The healthcare reform law established new reporting requirements for employer-provided healthcare coverage on Form W-2. This new reporting requirement does not apply to calendar year 2011 Forms W-2. Unless transition relief applies, the reporting requirement applies beginning with the Forms W-2 provided for the calendar year 2012 (generally provided to employees in January 2013).
Newly released IRS Notice 2012-9 updates and clarifies information about these requirements, restating and superseding the information previously provided in Notice 2011-28. See our April 2011 Update for background on the previous guidance. The new version of the Notice uses a helpful question-and-answer format to provide guidance and includes information on how to report, what coverage to include, and how to determine the cost of the coverage.
Affect on Tax Liability
Note that reporting the cost of healthcare coverage on the Form W-2 does not mean that the coverage becomes taxable. The amount reported does not affect tax liability. The value of the employer’s excludable contribution to health coverage continues to be excludable from an employee's income. The new reporting requirement is for informational purposes only and is intended only to provide useful and comparable consumer information to employees on the cost of their healthcare coverage.

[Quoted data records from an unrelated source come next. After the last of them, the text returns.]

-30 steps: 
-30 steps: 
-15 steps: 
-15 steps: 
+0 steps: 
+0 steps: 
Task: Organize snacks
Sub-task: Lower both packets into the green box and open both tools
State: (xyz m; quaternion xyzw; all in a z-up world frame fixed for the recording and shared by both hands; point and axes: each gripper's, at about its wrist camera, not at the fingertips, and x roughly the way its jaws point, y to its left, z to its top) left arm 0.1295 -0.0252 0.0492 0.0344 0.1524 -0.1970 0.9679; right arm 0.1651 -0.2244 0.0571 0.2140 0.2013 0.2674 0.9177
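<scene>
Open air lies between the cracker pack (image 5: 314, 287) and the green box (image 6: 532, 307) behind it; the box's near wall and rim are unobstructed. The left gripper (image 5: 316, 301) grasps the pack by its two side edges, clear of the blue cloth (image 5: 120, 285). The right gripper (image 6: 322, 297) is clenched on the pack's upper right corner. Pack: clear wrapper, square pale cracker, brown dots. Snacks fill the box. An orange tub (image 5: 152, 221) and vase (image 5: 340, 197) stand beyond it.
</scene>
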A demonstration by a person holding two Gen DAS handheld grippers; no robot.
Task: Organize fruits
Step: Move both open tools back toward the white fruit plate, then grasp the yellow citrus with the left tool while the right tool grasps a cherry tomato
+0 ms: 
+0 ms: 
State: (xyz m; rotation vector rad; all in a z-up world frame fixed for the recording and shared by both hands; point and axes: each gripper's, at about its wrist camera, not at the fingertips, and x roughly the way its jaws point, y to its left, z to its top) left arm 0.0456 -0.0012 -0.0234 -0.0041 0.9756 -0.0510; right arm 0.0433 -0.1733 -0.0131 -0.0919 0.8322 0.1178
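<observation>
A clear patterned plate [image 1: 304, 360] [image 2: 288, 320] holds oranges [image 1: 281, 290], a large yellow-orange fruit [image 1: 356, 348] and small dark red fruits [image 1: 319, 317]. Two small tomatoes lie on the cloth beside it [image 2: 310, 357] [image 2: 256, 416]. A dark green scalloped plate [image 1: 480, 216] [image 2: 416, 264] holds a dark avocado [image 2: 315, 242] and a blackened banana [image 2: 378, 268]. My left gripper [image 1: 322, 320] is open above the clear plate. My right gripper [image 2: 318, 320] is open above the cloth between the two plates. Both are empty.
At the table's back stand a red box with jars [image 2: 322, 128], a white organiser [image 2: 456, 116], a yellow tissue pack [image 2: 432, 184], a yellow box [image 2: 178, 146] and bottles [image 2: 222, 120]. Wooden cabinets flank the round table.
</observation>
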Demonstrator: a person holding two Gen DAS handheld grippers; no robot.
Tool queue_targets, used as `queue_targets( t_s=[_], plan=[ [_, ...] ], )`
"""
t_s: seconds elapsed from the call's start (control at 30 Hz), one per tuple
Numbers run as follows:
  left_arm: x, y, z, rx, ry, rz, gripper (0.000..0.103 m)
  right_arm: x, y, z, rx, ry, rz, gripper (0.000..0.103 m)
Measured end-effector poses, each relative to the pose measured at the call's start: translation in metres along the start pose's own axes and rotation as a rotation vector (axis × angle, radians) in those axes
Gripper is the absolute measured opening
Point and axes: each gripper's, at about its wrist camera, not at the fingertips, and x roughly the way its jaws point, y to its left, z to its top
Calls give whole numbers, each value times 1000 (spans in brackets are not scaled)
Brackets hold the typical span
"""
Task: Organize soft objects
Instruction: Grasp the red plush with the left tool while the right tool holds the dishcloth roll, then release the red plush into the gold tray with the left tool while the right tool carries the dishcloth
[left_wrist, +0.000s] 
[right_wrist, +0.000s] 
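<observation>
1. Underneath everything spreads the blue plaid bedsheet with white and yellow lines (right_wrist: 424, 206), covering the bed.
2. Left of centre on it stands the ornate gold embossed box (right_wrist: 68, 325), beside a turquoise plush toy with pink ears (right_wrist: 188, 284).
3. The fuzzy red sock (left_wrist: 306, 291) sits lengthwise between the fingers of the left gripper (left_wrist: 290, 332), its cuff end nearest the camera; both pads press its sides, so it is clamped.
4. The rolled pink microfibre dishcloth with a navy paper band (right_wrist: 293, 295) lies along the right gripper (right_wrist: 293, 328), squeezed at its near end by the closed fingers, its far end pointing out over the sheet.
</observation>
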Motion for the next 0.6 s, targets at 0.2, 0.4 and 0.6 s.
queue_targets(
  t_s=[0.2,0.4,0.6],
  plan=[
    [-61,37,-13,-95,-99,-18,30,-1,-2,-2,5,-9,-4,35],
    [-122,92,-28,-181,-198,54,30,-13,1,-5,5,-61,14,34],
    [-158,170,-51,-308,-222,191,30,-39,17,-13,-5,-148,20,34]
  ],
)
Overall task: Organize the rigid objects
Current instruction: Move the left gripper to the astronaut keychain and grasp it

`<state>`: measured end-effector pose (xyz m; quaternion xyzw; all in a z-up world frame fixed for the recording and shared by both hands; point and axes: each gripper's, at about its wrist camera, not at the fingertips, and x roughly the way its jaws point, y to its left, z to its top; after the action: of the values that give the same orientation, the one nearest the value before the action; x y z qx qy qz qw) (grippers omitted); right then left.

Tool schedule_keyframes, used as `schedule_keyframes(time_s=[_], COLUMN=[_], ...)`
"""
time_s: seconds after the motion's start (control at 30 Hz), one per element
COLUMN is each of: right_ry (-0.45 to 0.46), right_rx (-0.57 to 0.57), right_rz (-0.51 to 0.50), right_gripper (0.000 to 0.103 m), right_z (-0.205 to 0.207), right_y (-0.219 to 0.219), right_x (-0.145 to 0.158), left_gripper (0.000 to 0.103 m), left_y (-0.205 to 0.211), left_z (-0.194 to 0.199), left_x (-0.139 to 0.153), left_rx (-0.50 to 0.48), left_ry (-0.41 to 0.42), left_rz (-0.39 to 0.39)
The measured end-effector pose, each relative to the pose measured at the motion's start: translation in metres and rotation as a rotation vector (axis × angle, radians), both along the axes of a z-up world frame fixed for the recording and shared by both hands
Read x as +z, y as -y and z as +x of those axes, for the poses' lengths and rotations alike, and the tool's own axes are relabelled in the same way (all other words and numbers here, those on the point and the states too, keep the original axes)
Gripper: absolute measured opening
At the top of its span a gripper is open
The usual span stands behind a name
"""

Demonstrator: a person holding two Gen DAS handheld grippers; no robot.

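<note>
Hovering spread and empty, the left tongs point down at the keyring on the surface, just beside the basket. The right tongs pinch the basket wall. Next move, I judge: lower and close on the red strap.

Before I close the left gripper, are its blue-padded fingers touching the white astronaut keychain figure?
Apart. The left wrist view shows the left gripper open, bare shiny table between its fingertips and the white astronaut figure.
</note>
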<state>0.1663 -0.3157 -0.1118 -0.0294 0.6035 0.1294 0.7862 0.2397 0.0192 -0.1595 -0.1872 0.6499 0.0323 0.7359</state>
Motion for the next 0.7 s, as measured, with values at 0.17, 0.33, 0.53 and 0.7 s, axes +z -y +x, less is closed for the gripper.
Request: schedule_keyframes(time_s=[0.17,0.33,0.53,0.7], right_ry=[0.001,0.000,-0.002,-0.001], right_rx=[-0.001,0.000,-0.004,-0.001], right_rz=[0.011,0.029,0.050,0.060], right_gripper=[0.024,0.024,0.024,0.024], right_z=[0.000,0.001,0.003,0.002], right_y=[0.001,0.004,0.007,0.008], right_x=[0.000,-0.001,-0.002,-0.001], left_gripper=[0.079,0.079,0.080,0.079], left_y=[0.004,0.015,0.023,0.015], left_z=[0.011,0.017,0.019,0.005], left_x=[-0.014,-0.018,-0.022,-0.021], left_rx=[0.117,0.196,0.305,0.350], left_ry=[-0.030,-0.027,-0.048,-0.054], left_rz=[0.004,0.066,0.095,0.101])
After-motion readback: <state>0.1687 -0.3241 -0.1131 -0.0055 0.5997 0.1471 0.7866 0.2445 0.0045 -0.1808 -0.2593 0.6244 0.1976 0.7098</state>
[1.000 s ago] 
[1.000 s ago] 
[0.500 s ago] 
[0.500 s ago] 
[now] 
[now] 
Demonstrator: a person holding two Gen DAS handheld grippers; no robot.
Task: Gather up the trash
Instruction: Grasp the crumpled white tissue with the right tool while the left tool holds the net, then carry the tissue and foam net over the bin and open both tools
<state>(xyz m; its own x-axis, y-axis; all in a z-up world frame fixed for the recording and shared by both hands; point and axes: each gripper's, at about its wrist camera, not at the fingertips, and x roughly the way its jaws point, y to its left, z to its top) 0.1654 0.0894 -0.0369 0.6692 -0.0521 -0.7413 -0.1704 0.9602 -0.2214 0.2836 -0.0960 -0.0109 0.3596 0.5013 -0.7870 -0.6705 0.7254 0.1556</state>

Employers Subject to the Reporting Requirement
Except as provided in the transition relief described below, all employers that provide "applicable employer-sponsored coverage" under a group health plan are subject to the reporting requirement. This includes federal, state and local government entities (except with respect to plans maintained primarily for members of the military and their families), churches and other religious organizations, and employers that are not subject to the COBRA continuation coverage requirements, but does not include federally recognized Indian tribal governments.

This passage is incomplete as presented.